• _TASK INSTRUCTIONS_: What do the lines say, reproduced word for word, from the first of the entries below through the line bearing "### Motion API"?

^^^^^^^^

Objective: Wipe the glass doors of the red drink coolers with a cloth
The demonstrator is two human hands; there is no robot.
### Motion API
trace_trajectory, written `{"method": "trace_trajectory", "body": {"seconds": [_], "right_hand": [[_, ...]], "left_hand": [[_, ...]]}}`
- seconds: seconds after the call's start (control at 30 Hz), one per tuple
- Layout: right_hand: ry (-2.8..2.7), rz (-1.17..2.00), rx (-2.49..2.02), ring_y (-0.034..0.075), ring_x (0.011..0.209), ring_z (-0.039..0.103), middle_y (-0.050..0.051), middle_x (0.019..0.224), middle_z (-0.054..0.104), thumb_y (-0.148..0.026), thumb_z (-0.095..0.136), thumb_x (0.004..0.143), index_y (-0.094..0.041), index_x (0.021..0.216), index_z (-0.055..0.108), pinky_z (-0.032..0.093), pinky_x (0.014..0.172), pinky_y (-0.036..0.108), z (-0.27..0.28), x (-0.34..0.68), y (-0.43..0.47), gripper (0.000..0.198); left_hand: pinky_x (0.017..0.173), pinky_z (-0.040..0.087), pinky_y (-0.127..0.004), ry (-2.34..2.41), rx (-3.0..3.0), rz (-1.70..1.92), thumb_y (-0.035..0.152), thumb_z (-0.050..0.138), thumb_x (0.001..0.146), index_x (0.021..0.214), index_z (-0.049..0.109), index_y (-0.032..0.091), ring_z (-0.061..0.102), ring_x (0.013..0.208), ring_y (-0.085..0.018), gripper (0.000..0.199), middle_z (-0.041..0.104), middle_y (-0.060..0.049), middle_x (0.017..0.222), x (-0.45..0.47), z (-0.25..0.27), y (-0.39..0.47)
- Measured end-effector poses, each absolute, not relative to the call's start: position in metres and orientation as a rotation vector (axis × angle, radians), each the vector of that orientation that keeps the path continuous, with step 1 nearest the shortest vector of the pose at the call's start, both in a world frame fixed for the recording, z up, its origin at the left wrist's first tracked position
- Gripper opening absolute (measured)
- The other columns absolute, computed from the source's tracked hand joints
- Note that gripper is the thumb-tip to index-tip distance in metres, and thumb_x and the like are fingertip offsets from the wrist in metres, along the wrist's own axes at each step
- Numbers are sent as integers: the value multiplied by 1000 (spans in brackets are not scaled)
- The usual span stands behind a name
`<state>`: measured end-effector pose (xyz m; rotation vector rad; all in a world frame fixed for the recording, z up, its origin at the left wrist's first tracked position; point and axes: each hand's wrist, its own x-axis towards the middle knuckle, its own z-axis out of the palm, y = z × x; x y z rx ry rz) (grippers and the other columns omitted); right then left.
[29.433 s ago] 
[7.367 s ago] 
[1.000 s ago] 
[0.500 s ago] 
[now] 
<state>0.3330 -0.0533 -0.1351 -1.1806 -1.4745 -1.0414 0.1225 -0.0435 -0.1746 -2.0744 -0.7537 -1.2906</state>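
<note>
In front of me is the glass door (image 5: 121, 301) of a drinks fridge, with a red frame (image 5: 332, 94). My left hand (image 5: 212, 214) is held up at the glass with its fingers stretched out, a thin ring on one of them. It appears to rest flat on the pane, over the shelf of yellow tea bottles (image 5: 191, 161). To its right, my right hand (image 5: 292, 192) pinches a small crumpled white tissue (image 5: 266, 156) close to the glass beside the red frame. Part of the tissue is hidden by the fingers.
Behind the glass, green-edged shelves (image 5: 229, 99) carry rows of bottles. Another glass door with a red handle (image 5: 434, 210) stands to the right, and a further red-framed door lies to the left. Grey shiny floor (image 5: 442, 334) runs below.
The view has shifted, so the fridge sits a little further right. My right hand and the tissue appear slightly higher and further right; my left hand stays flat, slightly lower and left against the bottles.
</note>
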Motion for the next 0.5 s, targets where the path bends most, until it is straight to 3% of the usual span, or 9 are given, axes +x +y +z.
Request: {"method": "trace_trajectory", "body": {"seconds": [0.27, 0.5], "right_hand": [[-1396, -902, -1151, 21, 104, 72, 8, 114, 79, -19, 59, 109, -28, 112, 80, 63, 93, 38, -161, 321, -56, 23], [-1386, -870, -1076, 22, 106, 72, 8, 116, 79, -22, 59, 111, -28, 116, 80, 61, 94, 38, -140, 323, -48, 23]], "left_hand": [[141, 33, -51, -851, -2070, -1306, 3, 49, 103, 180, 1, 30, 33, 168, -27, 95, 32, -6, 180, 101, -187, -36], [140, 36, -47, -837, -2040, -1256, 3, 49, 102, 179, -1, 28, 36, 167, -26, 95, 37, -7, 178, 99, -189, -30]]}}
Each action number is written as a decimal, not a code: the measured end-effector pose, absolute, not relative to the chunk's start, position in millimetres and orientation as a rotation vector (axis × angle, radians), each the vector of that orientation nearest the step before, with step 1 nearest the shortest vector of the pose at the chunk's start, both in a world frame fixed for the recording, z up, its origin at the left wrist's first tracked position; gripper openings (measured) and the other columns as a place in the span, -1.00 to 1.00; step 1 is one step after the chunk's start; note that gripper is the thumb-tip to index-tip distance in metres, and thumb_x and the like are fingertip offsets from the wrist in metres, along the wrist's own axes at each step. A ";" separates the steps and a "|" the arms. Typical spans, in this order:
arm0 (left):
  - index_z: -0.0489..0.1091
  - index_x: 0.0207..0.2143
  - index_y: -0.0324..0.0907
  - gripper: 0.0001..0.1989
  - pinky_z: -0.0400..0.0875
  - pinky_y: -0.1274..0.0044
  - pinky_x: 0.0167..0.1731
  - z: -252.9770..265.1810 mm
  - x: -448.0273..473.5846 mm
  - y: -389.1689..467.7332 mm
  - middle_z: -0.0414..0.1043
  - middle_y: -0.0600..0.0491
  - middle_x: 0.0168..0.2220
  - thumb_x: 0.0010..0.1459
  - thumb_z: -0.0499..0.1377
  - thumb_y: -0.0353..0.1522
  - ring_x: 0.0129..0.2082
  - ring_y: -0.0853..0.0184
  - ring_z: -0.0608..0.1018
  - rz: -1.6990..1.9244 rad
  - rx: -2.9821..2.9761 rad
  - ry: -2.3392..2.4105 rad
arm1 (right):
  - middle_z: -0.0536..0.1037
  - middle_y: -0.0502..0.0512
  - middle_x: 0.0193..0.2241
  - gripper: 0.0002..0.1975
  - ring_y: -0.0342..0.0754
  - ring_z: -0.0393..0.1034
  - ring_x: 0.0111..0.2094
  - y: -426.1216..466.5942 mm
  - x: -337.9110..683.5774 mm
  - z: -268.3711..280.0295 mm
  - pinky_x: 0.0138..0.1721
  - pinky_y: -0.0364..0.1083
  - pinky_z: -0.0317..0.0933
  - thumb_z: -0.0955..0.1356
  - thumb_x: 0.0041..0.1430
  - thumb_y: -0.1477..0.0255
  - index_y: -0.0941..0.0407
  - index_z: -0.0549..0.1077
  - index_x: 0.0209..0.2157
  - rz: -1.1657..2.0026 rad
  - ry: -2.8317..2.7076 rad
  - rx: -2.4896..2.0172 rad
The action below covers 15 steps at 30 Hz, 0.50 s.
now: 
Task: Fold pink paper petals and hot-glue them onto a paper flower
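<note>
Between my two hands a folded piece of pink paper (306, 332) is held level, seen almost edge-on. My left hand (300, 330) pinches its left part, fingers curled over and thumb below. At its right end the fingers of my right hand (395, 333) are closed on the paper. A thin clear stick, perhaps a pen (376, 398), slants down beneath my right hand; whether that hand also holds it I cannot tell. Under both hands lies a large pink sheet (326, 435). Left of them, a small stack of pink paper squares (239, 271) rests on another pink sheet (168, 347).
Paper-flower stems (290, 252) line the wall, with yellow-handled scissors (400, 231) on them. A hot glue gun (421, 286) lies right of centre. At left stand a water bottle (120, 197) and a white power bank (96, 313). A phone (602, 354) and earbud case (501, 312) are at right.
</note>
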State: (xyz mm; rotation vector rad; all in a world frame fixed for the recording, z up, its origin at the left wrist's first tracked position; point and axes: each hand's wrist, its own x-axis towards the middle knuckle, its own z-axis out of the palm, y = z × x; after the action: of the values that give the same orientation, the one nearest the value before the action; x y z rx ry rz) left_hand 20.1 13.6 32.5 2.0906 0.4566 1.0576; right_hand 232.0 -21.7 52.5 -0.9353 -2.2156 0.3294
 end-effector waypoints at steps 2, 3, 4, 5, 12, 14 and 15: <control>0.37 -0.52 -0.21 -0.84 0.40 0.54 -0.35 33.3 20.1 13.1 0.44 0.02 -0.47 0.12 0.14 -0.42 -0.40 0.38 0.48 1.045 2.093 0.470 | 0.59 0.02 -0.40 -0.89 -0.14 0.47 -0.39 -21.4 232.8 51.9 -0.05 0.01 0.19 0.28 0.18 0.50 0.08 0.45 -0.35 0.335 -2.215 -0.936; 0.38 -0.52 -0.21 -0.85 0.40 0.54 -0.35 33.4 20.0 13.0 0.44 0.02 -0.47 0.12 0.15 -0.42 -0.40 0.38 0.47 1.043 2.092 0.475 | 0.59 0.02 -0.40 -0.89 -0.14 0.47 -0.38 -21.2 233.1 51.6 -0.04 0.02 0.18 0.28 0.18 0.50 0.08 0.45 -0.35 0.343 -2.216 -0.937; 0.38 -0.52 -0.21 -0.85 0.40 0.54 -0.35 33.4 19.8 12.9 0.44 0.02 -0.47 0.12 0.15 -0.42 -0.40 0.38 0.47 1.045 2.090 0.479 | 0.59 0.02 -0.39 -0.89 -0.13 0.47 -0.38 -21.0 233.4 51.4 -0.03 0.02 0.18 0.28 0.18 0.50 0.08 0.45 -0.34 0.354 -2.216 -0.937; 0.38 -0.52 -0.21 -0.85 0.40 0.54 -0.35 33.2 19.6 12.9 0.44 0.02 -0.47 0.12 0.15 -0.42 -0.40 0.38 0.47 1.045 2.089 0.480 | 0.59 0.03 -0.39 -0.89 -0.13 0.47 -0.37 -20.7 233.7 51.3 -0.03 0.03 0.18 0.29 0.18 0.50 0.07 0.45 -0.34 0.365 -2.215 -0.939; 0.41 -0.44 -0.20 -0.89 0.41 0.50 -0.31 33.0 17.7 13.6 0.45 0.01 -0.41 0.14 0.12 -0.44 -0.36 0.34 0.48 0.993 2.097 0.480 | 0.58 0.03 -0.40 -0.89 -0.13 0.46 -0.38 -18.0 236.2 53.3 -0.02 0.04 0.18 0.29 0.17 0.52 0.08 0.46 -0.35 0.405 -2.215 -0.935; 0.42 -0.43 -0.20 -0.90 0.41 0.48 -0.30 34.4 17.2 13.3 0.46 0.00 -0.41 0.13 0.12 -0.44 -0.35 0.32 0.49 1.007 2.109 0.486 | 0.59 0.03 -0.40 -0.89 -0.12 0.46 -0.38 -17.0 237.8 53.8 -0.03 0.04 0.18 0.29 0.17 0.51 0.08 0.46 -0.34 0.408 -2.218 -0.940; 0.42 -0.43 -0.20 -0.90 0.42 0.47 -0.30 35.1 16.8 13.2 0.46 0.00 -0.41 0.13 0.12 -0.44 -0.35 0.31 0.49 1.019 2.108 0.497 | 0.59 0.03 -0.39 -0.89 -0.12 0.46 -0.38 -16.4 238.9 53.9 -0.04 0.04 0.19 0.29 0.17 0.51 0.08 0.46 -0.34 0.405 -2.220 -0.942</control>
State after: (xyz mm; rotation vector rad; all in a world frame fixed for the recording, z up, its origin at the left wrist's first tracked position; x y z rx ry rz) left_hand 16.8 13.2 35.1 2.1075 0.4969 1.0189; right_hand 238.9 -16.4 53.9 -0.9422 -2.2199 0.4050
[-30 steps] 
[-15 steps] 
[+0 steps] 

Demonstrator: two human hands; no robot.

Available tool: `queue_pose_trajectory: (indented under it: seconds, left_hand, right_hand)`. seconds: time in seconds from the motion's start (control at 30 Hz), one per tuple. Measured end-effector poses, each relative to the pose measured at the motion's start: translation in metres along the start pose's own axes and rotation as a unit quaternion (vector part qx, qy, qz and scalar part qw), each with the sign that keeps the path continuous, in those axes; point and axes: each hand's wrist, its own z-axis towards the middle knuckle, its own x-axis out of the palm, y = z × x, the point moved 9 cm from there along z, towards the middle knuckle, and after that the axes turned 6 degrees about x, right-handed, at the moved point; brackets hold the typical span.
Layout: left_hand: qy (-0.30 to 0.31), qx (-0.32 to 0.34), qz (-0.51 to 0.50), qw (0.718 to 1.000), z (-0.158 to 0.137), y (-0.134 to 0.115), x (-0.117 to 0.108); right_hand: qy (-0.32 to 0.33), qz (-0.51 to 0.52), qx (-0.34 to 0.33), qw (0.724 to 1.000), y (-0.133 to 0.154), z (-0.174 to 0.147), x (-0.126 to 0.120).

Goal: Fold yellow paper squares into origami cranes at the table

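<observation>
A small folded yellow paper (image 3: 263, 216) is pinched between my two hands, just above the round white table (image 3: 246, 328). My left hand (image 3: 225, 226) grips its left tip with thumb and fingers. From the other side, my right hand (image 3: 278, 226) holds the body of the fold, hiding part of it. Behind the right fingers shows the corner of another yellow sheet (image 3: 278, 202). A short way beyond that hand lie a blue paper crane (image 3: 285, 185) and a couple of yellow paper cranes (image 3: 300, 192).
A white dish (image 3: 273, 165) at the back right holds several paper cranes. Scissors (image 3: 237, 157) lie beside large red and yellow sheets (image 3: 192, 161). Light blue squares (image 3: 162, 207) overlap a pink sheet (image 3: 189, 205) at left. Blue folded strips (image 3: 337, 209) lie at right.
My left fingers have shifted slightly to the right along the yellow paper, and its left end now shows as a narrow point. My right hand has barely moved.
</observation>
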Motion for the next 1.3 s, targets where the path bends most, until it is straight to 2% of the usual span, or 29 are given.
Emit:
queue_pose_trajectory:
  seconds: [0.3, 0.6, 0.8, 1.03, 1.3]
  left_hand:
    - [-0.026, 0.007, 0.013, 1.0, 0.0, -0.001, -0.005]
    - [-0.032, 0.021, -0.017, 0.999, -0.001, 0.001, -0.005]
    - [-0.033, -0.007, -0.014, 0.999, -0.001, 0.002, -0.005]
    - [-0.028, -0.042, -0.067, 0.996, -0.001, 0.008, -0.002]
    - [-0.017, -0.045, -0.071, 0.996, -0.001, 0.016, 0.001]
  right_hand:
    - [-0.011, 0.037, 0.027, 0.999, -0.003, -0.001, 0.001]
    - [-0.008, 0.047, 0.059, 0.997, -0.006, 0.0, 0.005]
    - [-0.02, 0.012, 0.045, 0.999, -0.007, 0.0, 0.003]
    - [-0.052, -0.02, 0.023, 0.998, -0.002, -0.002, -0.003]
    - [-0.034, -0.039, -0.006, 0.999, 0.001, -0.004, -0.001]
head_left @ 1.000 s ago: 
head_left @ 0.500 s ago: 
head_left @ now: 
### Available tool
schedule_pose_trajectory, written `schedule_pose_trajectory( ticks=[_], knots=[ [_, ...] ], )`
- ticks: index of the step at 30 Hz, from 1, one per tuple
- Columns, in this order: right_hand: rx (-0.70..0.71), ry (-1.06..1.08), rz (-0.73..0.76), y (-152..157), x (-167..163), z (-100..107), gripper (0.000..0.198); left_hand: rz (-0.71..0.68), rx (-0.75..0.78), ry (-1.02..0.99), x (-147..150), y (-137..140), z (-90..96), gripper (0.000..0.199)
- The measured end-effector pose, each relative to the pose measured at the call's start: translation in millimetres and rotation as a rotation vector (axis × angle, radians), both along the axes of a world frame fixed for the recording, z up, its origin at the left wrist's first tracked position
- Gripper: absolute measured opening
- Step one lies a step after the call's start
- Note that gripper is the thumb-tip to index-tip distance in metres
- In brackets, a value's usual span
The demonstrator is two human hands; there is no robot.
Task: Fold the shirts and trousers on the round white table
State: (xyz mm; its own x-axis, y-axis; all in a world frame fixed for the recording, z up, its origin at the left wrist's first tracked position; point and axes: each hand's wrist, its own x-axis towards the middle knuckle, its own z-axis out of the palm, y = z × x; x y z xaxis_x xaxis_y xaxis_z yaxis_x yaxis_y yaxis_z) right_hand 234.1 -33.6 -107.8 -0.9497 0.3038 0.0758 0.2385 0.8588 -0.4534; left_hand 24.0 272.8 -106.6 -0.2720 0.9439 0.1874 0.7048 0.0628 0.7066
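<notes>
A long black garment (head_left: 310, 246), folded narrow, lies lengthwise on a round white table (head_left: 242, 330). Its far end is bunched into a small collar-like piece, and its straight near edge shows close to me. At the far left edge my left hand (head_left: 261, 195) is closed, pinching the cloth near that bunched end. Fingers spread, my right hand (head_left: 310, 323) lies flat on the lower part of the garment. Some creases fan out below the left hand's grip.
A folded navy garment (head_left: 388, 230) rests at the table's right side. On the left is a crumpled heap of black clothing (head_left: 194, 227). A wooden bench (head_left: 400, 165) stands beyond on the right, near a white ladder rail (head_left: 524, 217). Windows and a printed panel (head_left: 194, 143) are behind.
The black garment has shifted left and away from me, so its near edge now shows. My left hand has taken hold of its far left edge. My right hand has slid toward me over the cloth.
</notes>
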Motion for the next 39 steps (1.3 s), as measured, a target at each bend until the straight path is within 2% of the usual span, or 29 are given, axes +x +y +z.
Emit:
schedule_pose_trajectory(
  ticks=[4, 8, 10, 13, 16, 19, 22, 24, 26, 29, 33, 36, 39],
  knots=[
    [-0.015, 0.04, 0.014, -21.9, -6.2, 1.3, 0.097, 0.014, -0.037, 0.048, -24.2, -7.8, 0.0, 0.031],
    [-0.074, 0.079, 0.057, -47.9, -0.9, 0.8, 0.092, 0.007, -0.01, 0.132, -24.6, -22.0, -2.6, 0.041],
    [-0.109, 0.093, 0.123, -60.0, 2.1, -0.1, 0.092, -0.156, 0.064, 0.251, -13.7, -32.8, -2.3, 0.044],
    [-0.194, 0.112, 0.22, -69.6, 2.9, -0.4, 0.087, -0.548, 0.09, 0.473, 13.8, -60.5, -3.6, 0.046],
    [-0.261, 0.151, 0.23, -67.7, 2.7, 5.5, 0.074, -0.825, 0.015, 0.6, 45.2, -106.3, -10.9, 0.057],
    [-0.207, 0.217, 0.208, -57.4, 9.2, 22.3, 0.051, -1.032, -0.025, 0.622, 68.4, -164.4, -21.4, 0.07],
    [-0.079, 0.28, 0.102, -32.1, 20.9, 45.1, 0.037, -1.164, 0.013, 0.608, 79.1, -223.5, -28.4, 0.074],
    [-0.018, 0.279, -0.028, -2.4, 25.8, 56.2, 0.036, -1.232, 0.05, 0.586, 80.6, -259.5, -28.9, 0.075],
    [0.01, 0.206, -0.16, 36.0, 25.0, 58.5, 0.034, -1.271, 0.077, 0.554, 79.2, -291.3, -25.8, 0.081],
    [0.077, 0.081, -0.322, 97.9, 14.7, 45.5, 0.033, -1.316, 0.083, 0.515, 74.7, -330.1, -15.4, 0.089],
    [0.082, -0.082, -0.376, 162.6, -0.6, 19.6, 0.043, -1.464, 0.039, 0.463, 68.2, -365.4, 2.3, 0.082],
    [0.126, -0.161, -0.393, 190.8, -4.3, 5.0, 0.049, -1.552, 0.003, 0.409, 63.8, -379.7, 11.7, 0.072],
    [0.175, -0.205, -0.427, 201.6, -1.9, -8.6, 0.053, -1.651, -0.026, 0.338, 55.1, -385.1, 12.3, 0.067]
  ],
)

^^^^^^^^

• _ANSWER AREA_:
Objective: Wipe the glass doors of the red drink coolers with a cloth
The demonstrator is two human hands; there is no robot.
### Motion API

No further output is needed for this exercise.